The author is quite right in depicting the sorry state of the Iraqi armed forces, attributing the way in which they abandoned Mosul and Kirkuk to ISIS in 2014 to their lack of loyalty, training, and professionalism. He is correct in blaming the inflated numbers of soldiers on the corruption of officers and government officials alike. That corruption, along with the neglect and abuse of the Sunni opposition in Iraq, has now become former Prime Minister Nouri Al-Maliki’s legacy. Cockburn, however, is unfair to Maliki’s successor, Haider Al-Abadi, in concluding that Al-Abadi’s failure to fill the position of defense minister in his first six weeks in office—something Al-Maliki was either unable or unwilling to do in as many years—was a telling sign of failures to come. Al-Abadi did eventually get the Iraqi parliament to agree on a Sunni defense minister and a Shia minister of interior after two months in office. Al-Abadi, though moving very slowly on reforms, was nonetheless in his first year as prime minister miles ahead of where Al-Maliki ever was in gaining the confidence of the Sunni community. He made more progress forging a workable arrangement for Sunni tribes to work alongside Kurds and Shia militias in taking the fight to ISIS fighters holding out in Tikrit, Mosul, and Anbar.

Cockburn takes on the controversial question of an ideological symbiosis between ISIS and Al-Qaeda on one hand and the Wahhabi religious tradition in Saudi Arabia on the other. The roots of extremism found in Saudi Arabia as well as in Pakistan are indeed worthy of further study. Ideological affinities, however, do not prove active collaboration between the governments of these two countries and the organizations listed as terrorist groups by both of them. In saying that the global war on terror is failing because it is not “targeting the jihadi movement as a whole . . . and because it is not being aimed at Saudi Arabia and Pakistan,” the author begs the question of what exactly he is recommending as a policy option. A dramatic declaration like that cannot be left hanging without fuller justification and explication. There is certainly awareness in U.S. government circles that some Saudi clerics preach an unhealthy Salafi doctrine and some even support the actions of extremists in the region. Awareness of the problem, however, does not in itself suggest what to do about it. Saudi Arabia and Pakistan, two longtime allies of the United States, have a strong history of collaboration in the fight against terrorist organizations (albeit with shortcomings and gaps). What would Cockburn have Washington do? Condemn these states publicly, press them to eradicate the Wahhabi and Salafi cultures outright, or simply disown them and take them off the list of friends and allies and turn them into adversaries and pariahs?

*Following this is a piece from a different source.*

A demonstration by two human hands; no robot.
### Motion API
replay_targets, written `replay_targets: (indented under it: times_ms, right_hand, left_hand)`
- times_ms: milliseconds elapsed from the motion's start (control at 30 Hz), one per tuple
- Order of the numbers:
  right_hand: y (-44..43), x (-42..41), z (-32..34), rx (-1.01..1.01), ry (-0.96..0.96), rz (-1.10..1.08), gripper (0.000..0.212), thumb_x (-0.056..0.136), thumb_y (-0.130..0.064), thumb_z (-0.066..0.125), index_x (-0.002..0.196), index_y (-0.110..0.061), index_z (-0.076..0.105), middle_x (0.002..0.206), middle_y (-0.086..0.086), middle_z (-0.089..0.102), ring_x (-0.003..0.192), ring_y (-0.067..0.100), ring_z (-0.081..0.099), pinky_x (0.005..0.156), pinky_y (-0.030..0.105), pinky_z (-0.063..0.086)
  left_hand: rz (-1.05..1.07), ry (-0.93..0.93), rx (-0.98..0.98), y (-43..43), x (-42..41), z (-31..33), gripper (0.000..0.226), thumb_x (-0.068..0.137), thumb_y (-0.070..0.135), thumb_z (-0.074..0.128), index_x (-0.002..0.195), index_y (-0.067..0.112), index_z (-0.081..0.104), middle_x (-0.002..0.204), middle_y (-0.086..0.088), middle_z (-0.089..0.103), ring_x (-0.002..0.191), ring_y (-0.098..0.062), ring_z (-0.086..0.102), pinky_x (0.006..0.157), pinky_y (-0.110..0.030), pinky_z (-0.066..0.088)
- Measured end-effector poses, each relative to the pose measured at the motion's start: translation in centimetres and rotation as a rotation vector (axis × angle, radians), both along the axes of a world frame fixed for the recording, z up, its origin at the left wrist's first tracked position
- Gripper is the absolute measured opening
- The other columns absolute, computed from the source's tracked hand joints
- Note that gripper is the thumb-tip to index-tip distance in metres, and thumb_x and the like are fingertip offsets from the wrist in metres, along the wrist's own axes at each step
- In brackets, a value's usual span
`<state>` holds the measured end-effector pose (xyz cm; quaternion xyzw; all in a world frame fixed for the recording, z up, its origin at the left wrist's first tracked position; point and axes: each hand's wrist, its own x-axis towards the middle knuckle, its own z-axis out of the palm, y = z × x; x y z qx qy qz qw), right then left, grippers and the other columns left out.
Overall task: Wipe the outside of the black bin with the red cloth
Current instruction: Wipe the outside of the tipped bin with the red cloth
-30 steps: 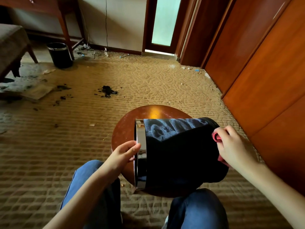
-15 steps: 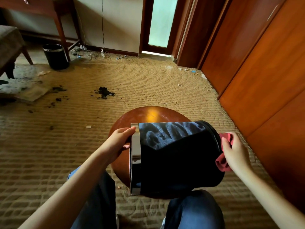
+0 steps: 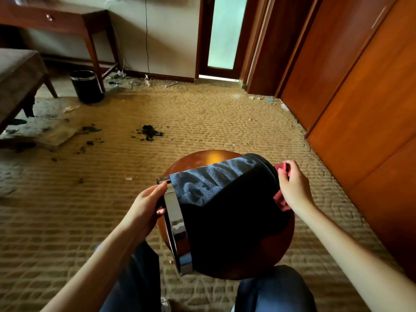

Finally, and perhaps most surprisingly, Cockburn concludes that the United States and the West may have no option but to “militarily assist” the Bashar Al-Assad regime if there is to be hope in defeating the Islamists. Yet, if the Islamists are so strong, why does Cockburn believe the Al-Assad regime can still defeat them after four years of failing to do just that? While it is true that the demise of Al-Assad would, at least in the short run, empower the Islamists, a victory for the regime would further empower and embolden Iran and Lebanese Hezbollah—itself an unpleasant prospect for the West.

One of the most interesting observations in the book is the author’s analogy between the current wars in the Middle East and the Thirty Years’ War in Europe. The analogy is well worth further contemplation and elaboration, given the complexity of forces now competing for power in the region and the time it is likely to take before all the social, economic, and religious conflicts are resolved. 

Nabeel Khoury is a non-resident senior fellow at the Atlantic Council’s Rafik Hariri Center for the Middle East and a visiting associate professor with the Middle East North Africa program at Northwestern University. He spent twenty-five years as a diplomat in the U.S. Foreign Service in numerous posts from Morocco to Iraq. He has contributed to the Middle East Journal, Journal of South Asian and Middle Eastern Studies, International Journal of Middle East Studies, and Middle East Policy.